Mary Barr Fought Expectations as First Female Forest Service Air Boss

When Mary Barr was pregnant with her first child, she knew she wanted a woman obstetrician to deliver her baby. But she lived in rural, isolated northeastern California, where ob/gyns in general were rare and men. The closest woman doctor Barr could find was in Nevada. So, sensing her baby was coming soon, a very pregnant Barr climbed into her plane and flew herself to Nevada where she gave birth to a girl she named after the state. Then, after a brief rest, Barr bundled up her newborn, carefully placed little Nevada behind the pilot’s seat in a small cargo space, and flew her little girl home. All by herself.

This was a very Mary Barr thing to do. It’s unclear why her husband didn’t accompany her, but it’s entirely possible Barr didn’t bother to ask. Barr was not the type to expect or court help from anyone. A pilot for most of her life, she eventually became the first lead pilot for the US Forest Service fighting fires from the sky. This was a woman unafraid to live her life exactly the way she saw fit. 

“She said that pilots were the rock stars when she was growing up,” Nevada Barr, said after her mother passed away. And Mary, according to Nevada, always “wanted to be a rock star.”

Mary Barr was born in New Jersey in 1925, though she grew up in leafy Oberlin, Ohio. Her mother was a grade school teacher and her father a speech professor at Oberlin College. The product of a bookish upbringing, Barr attended a boarding school back east and enrolled in college, following her parents’ example. 

But, airplanes. 

Barr had been in love with the machines since she was a little girl, awed by Charles Lindbergh’s fame. She surreptitiously took a flying lesson and that was that. Barr told her parents she was dropping out of college to become a pilot. Their response: Gulp. 

She worked in a factory and as a dishwasher to pay for her lessons. Once she’d earned her license, she flew just about anything, anywhere. She transported military aircraft around the country for the US Army. Prisoners? You need prisoners flown somewhere? Give Mary a call. She learned aircraft maintenance and wrenched on planes for a time. Taught flying lessons where she could. Chased moose off the runway at a small Idaho airport. That’s where she met her future husband, the one who stayed home when she flew herself to give birth.

By the time her daughter was born, Barr had moved to Susanville, California, north of Lassen National Park, with her husband, where the two ran an airstrip. She flew for local government agencies doing a bit of wildlife spotting, which gradually morphed into a job flying fire suppression. 

In the early 1970s, Barr officially became lead pilot Pilot for the local Forest Service district. It was the first time a woman had ever held the job. Reaching that level took a quiet determination that rubbed off on her daughters. 

“When Mama decided to go full-time with the Forest Service, she knew for a fact that as a female pilot, she had to be twice as good, twice as calm in the face of upsets, to get anywhere,” her daughter Nevada said. “But because she had so many flight hours on her Forest Service application, it looked like a lie. So she reduced the number of hours she had in the air.
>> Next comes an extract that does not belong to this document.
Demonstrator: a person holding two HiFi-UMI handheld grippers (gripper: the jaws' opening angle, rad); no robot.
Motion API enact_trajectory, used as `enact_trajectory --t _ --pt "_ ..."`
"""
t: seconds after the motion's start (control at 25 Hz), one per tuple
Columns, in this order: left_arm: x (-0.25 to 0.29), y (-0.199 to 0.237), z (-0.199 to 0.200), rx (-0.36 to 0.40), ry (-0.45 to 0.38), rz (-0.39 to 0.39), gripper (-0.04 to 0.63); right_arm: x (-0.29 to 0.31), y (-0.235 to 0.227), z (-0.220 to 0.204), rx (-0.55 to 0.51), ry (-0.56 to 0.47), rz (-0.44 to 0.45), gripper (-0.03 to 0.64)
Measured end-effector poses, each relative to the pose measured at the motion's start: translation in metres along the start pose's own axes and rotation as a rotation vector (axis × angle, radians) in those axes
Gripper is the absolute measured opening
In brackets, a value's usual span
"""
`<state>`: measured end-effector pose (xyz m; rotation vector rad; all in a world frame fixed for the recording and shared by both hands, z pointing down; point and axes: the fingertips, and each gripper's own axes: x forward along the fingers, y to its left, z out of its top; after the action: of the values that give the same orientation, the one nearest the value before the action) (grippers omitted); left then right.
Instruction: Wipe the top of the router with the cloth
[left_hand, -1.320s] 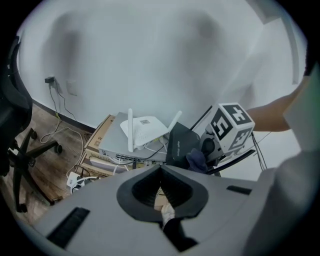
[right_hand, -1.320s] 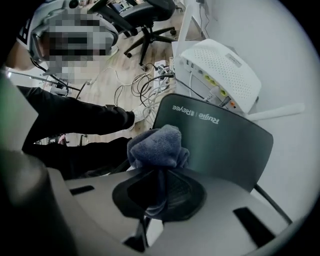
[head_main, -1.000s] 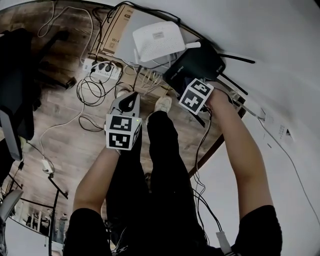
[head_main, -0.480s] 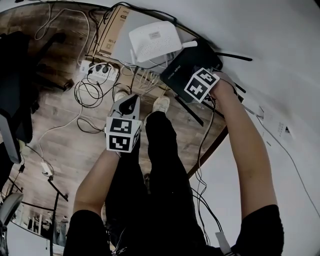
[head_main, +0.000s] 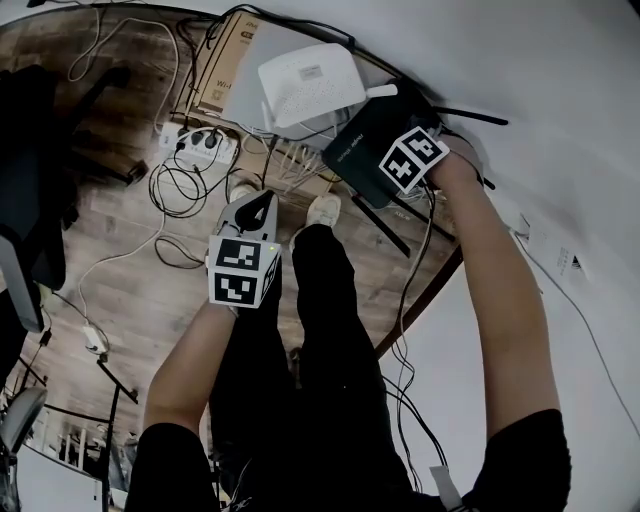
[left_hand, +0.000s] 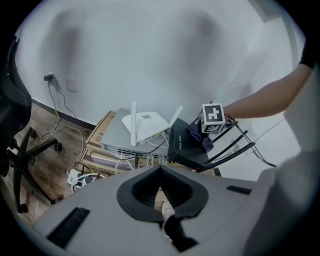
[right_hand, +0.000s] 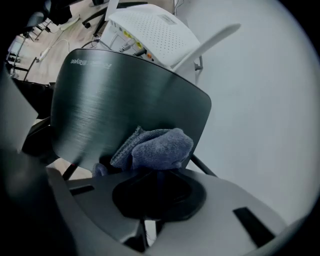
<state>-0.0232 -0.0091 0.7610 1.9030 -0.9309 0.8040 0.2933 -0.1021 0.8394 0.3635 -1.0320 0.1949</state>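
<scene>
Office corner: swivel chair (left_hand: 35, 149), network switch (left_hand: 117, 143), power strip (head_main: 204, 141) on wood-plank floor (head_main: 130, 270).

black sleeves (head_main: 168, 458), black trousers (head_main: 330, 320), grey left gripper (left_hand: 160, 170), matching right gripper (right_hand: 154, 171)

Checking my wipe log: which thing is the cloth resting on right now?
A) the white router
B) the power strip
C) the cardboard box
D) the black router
D: the right gripper holds the cloth against the black router, on its brushed top.
</scene>
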Motion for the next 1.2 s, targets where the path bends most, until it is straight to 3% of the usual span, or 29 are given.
enact_trajectory --t 0.2,0.48,0.88,1.04,1.2 --pt "0.002 0.002 0.000 0.010 0.011 -0.006 0.000 0.004 -0.012 -0.003 0.016 0.042 -0.029 0.005" --pt "0.000 0.005 0.003 0.017 0.010 -0.009 0.001 0.006 -0.030 -0.001 0.044 0.019 -0.122 0.005" --pt "-0.004 0.014 0.002 0.020 0.015 -0.001 0.000 -0.011 -0.061 0.036 0.120 -0.153 -0.268 0.005" --pt "-0.004 0.014 0.003 0.015 0.013 0.000 0.001 -0.022 -0.066 0.059 0.127 -0.246 -0.278 0.005" --pt "-0.004 0.013 0.004 0.011 0.012 -0.003 0.002 -0.025 -0.069 0.067 0.131 -0.270 -0.265 0.005"
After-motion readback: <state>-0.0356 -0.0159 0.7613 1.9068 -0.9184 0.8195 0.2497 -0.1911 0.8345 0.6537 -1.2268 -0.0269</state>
“She kind of taught us to be our own people because she had a determination to do what she needed and wished to do that was pretty impressive.”
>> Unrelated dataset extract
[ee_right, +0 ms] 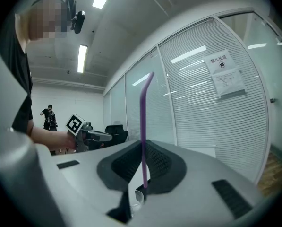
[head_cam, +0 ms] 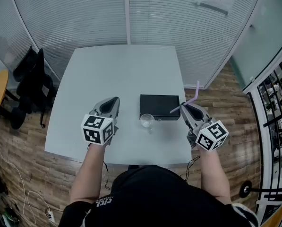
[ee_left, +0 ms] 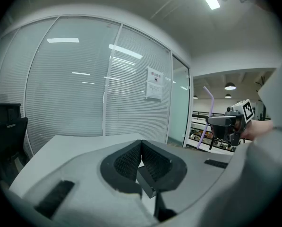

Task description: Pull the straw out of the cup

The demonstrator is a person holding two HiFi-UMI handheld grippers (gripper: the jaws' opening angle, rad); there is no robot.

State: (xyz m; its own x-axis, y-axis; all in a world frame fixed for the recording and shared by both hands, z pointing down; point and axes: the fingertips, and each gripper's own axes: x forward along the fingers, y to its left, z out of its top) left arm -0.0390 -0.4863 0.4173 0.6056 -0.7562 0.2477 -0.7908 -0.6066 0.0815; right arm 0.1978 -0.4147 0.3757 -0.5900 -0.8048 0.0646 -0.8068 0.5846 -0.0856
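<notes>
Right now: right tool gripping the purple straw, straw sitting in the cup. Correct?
Not quite. The right tool does grip the purple straw, but the straw is out of the cup, held clear to its right. The head view shows it.

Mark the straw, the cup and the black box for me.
straw (ee_right: 143, 126), right gripper view, middle of its shaft.
cup (head_cam: 146, 121), head view, centre of the cup.
black box (head_cam: 159, 106), head view, its top face.

Purple straw (head_cam: 192, 100), bendy type, top section kinked. Clamped between jaws of right gripper (head_cam: 183, 107), right of centre in head view, lower tip hanging free; fully out of cup (head_cam: 147, 121). Cup clear, upright, just below frame centre, left of straw, not touching it.
</notes>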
And it was quite a job. Lead pilots fly small, highly maneuverable planes that work with on the ground firefighters to guide large tankers through smoke and haze and treacherous mountain passes to dump water or retardant on forest fires. They essentially coordinate all air suppression tactics by deciding how to approach the flames, whether it’s safe enough to do so, and they’re responsible for waving off tankers if the approach is too dangerous. 

The skill set means very few pilots are qualified. Flawless judgment, steel nerves, and ultimate confidence in one’s ability are the bare minimum. 

“It’s like playing chess,” said Michael K. Savage, a Forest Service lead pilot trainer, except “with the chess board on fire.”

“I mean, it’s scary as hell,” Nevada Barr told the NY Times. “But Mama thought it was just great.”

As if that wasn’t enough aerial excitement, Barr also raced in the legendary Reno Air Races. She was one of the first women pilots to do that too.

Rock stars, remember?

By the 1990s, Barr had retired to her family’s Susanville property. She’d had a second daughter, Molly, who had trained to become a commercial pilot. Nevada has become a bestselling novelist writing mysteries about wilderness crimes. 

Barr continued flying well into her 70s, then slowed down to enjoy her ranch. The Barrs had 300 acres on the east side of the northern Sierra, a sparsely populated region dotted by volcanic peaks, run with crystal clear streams, and some of the best fly fishing in the world. She lived there and ran the ranch even into her 80s after her husband had passed away. 

No doubt she’d see contrails crisscrossing the big, open sky above the ranch, look at them with a smile, satisfied she’d achieve her dream. 

Knowing too she’d fly rings around those pilots. 

Barr was elected to the Women in Aviation Pioneer Hall of Fame in 2001. She passed in 2010.